Kubernetes
Daikoku ships a Helm chart that deploys, in a single release, everything needed to run it on Kubernetes:
- the Daikoku application (Deployment + Service),
- an embedded PostgreSQL (StatefulSet + persistent volume) — or a pointer to your own managed database,
- an Ingress with TLS terminated by cert-manager.
The chart lives in the repository under kubernetes/helm/daikoku.
Prerequisites
- A Kubernetes cluster and Helm 3.
- An Ingress controller (for example ingress-nginx).
- cert-manager with a
ClusterIssuer(for exampleletsencrypt-prod) for automatic TLS. Otherwise provide your own TLS Secret and drop the cert-manager annotation. - A
StorageClassfor the PostgreSQL volume (the cluster default is used when left unset).
Install
Clone the repository, then install the chart with your public hostname:
git clone https://github.com/MAIF/daikoku.git
cd daikoku
helm install daikoku ./kubernetes/helm/daikoku \
--namespace daikoku --create-namespace \
--set ingress.host=daikoku.example.com
That single hostname is enough: the initial tenant host, the advertised URLs and the TLS certificate are all derived from it.
Retrieve the auto-generated admin password, then sign in at https://daikoku.example.com:
kubectl -n daikoku get secret daikoku \
-o jsonpath='{.data.DAIKOKU_INIT_ADMIN_PASSWORD}' | base64 -d ; echo
The default admin login is admin@example.com (override with --set daikoku.admin.email=...).
Configuration
Override values with --set key=value or your own values file (-f my-values.yaml). The most useful keys:
| Value | Default | Description |
|---|---|---|
image.tag | chart appVersion | Daikoku image tag |
ingress.host | daikoku.example.com | Public hostname (also the initial tenant) |
ingress.className | nginx | Ingress class |
ingress.annotations | cert-manager cluster-issuer | TLS / ingress annotations |
daikoku.admin.email | admin@example.com | Initial admin login |
daikoku.tenantProvider | Hostname | Tenant resolution: Hostname, local, header |
postgresql.enabled | true | Deploy the embedded PostgreSQL |
postgresql.persistence.size | 10Gi | Database volume size |
resources | 500m / 1Gi requests | Daikoku requests and limits |
secrets.* | auto-generated | Crypto keys and admin password |
Secrets
Leave secrets.* empty (the default) and the chart generates strong random values on first install, then reuses them on every helm upgrade by reading them back from the live Secret. This matters: rotating DAIKOKU_CYPHER_SECRET would make already-encrypted data unreadable, and rotating PLAY_CRYPTO_SECRET would invalidate every session. To bring your own, set the values explicitly or reference an existing Secret with secrets.existingSecret.

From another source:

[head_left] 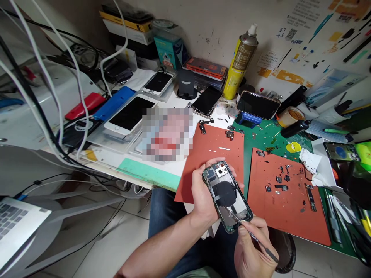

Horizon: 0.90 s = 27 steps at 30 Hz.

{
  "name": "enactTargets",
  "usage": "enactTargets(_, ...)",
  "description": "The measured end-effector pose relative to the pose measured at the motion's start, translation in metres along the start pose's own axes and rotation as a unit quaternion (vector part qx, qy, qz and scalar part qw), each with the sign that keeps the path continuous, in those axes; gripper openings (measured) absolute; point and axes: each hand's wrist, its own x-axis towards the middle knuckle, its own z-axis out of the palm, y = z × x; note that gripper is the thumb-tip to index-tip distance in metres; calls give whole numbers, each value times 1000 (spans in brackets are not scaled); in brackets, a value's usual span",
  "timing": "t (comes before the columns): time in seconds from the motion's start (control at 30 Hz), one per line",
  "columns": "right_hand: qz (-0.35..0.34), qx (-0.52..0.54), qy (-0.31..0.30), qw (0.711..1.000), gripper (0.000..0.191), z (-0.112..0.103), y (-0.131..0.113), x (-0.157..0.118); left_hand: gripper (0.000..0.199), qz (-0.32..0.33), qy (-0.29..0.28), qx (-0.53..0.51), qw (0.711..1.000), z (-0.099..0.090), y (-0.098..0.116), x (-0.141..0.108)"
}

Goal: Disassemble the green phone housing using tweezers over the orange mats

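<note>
My left hand (204,197) is wrapped around the edges of an opened phone housing (239,204), its inside facing up. A round black pad (225,194) sits in its middle and a camera opening near its top. In my right hand (255,247) is a slim metal tool (255,236) with a dark end, pinched between thumb and fingers. Its tip reaches into the lower part of the housing; whether it touches the inner surface I cannot tell. Both hands are above my lap, at the front edge of an orange-red mat (220,143).
A second orange-red mat (290,208) carries several small phone parts. Phones, including a white one (130,114), lie at the back left. A yellow spray can (239,61) stands by the wall. White cables (78,77) hang at left. Tools (339,216) lie at the right edge.
</note>
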Motion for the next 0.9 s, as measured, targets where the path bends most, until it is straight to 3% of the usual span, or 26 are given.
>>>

Use an external (managed) database
Disable the embedded PostgreSQL and point Daikoku at your database:
helm install daikoku ./kubernetes/helm/daikoku \
--namespace daikoku --create-namespace \
--set ingress.host=daikoku.example.com \
--set postgresql.enabled=false \
--set externalDatabase.host=my-postgres.example.com \
--set externalDatabase.existingSecret=my-postgres-secret
The referenced Secret must hold the password under the key postgres-password. Daikoku creates its schema and tables on first boot, so the database must already exist and the user must be allowed to CREATE in the schema.
Things to know
replicaCount defaults to 1. Daikoku derives its Snowflake ID worker from INSTANCE_NUMBER; two pods sharing the same value can mint colliding IDs. Scaling out requires a unique INSTANCE_NUMBER per pod (a StatefulSet ordinal) and a single Otoroshi sync master.

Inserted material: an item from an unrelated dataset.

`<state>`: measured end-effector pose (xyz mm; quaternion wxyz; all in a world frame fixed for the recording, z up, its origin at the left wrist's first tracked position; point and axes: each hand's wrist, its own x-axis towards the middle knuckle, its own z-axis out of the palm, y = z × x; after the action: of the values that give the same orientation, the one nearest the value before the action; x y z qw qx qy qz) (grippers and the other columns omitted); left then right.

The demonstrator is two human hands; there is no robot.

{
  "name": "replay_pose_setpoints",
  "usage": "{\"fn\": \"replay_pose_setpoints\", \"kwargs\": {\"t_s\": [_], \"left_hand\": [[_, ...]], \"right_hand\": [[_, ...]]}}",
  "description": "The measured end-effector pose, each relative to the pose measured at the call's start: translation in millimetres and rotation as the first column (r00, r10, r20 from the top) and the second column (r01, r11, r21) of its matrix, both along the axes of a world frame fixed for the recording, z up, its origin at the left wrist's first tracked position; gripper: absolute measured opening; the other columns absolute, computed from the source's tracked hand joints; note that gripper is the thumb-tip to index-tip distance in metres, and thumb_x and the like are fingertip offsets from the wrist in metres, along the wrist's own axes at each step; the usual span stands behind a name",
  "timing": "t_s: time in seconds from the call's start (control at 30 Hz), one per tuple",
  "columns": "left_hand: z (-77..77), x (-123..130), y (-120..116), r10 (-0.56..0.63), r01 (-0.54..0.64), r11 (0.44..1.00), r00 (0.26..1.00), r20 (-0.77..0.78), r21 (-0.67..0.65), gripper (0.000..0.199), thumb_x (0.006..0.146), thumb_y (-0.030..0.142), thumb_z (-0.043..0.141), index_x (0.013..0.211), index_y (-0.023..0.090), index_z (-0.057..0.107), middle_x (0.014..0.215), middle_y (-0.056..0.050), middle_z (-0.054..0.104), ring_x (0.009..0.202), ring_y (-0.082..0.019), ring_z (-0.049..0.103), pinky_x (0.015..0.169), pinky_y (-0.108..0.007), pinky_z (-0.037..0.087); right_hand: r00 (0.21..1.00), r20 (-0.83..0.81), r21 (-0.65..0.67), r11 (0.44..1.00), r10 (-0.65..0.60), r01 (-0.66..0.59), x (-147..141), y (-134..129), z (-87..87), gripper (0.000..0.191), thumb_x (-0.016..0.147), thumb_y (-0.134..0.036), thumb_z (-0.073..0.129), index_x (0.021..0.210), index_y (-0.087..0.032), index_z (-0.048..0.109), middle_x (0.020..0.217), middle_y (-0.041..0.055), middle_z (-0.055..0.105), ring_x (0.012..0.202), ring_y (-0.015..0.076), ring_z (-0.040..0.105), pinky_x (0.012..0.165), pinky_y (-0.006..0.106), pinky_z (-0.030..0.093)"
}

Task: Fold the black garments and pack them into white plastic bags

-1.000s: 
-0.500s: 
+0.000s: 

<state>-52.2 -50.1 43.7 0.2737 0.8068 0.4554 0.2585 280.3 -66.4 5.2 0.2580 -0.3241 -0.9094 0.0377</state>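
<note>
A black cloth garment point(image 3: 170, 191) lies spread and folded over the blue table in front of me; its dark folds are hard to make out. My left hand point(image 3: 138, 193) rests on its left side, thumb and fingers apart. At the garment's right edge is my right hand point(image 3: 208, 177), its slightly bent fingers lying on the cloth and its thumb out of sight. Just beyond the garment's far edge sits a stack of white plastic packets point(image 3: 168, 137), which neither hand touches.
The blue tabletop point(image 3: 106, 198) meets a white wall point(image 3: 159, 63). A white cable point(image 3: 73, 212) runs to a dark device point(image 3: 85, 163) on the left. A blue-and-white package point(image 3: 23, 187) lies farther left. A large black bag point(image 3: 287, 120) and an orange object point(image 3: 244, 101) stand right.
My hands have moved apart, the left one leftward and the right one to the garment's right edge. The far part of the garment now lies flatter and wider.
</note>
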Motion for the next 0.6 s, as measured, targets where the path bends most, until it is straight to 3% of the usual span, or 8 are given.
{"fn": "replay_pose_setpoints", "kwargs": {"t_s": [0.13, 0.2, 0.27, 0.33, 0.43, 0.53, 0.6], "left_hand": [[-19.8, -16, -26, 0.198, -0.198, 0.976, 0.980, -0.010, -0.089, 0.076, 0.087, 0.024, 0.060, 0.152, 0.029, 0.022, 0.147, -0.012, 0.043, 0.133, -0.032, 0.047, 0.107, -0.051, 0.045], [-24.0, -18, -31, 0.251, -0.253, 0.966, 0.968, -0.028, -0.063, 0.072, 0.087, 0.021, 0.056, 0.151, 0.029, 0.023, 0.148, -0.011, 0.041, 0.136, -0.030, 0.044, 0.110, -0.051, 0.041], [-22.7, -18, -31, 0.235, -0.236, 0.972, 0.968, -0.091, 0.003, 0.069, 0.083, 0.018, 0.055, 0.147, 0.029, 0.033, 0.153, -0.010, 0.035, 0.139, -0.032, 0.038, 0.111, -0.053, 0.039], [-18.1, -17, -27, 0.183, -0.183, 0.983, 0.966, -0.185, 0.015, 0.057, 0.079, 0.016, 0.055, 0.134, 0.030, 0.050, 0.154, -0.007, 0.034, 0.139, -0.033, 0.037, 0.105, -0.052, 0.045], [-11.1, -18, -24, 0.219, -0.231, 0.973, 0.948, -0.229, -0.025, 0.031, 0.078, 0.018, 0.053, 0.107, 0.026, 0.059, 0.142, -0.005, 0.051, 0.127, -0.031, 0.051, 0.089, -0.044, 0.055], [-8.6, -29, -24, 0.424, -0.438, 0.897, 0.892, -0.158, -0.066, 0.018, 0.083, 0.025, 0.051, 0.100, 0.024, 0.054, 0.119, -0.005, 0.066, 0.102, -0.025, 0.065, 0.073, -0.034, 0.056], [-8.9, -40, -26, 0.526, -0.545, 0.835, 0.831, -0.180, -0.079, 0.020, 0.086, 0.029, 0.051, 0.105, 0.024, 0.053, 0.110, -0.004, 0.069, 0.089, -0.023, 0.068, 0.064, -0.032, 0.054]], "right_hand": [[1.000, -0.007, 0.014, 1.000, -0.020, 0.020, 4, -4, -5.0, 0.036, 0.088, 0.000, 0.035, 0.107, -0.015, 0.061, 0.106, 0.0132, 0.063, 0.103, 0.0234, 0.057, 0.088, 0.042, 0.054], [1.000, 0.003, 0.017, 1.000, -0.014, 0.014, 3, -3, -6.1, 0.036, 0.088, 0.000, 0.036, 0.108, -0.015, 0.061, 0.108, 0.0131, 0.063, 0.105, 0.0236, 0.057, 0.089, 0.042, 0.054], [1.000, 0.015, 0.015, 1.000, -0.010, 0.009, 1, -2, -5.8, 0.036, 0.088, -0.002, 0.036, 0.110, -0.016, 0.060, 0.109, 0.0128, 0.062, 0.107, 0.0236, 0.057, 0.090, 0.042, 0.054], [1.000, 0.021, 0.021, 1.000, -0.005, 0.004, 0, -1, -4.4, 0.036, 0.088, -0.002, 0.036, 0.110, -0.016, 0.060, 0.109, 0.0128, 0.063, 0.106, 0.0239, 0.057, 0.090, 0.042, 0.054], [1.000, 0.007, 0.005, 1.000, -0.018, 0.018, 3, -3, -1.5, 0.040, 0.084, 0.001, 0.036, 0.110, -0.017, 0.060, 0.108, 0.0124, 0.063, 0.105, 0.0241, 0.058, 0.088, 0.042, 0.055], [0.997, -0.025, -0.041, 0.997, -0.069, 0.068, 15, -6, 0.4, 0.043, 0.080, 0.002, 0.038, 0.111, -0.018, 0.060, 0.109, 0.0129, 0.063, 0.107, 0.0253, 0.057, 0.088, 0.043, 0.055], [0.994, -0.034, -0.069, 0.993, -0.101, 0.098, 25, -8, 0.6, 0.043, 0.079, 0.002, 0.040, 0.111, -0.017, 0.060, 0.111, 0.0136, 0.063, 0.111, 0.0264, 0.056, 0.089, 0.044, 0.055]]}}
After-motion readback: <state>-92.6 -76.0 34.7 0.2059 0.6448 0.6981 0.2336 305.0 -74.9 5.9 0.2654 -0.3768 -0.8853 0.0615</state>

With the default tenantProvider: Hostname, Daikoku resolves the tenant from the request Host header, so the initial tenant host must match the hostname users hit. The chart keeps daikoku.initHost aligned with ingress.host automatically, and injects a Host header into the HTTP probes — kubelet otherwise probes with the pod IP, which matches no tenant.

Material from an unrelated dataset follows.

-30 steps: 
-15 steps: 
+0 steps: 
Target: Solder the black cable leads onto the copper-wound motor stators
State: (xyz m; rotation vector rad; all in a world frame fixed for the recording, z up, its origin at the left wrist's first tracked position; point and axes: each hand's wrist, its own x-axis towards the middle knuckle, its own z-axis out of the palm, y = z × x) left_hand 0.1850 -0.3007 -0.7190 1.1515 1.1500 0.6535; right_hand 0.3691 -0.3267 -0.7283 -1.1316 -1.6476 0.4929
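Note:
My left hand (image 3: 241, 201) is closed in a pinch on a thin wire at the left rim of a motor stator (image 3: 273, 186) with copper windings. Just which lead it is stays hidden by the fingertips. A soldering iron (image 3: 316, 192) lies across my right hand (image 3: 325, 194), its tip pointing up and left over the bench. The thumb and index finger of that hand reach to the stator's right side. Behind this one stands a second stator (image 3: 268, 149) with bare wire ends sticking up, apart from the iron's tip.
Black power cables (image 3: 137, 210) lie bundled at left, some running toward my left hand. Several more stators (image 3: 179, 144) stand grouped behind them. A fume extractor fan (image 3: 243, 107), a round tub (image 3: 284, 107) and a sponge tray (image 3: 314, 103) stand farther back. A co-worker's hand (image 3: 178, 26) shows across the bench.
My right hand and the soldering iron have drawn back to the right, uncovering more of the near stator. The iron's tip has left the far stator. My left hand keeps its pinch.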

TLS is terminated at the Ingress; Daikoku stays HTTP internally. The chart sets DAIKOKU_EXPOSED_ON and DAIKOKU_SSL_ENABLED from ingress.tls, so the URLs Daikoku generates use https:// and the correct external port. Do not set the HTTPS_PORT / keystore variables.
Try it locally
The repository ships a ready-to-use kind setup under kubernetes/kind — a cluster config, a self-signed ClusterIssuer and a values-kind.yaml — to bring the whole stack up on your machine in a few commands.